Django Django’s songs have a habit of running on the spot, all pumping arms and legs but an unchanging landscape. In grimmer hands, the effect might be the equivalent of a gym treadmill. But the London-based band invest their music with vibrant textures and psychedelic colours, a pulsating sense of animation. The deliriously enjoyable effect is encapsulated by the name of one of their new songs: “Headrush”.

This mix of galloping tempo and repetitive structuring has not moved on much from their self-titled debut, which came out in 2012. “It’s like a default,” they chorused back then, on a song called “Default”, as though setting the terms of engagement. The success of this formula is evidenced in the exuberance of their fourth album, Glowing in the Dark.

The foursome — bassist Jimmy Dixon, synth player Tommy Grace, drummer-producer David Maclean, guitarist-singer Vincent Neff — get underway with “Spirals”, a tribute to the double helix of DNA. The song revolves around a vibrant bassline and chanted refrains; musical life is duly generated. “Free from Gravity” heads into psych-pop heights with Brian Wilson-style vocals and the spacey electronic melodies of 1970s German kosmische Musik.

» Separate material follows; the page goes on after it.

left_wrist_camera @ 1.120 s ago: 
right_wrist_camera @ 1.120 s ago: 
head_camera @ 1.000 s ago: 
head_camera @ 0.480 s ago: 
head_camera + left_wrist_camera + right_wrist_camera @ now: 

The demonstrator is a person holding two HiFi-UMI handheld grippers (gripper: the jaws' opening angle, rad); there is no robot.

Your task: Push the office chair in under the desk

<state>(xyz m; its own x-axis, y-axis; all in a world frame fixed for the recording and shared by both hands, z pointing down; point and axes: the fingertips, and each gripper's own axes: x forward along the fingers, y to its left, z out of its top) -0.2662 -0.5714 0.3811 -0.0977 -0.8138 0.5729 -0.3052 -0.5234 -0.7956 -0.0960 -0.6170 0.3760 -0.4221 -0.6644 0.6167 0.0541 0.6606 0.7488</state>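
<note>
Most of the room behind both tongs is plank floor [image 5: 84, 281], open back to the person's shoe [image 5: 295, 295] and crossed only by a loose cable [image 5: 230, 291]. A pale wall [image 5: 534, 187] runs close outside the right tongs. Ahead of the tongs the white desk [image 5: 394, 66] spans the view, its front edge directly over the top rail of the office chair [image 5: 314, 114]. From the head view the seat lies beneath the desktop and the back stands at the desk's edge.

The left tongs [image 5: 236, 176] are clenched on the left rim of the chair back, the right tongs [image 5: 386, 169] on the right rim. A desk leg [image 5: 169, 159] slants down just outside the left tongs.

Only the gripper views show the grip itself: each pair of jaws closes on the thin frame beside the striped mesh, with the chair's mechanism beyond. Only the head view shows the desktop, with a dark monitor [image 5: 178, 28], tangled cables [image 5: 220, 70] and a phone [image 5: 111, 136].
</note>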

Charlotte Gainsbourg guests on “Waking Up”, a breezy pastiche of 1960s psychedelia. At times like this, the lure of the past threatens to pull the album backwards, but it manages to break free. “I need a space to breathe,” Neff sings on the title track over an oscillating techno tone and tight grid of dance beats, a deft tweak to their usual sound. “The speed of light is leaving us behind,” he adds. Django Django follow their own laws of motion.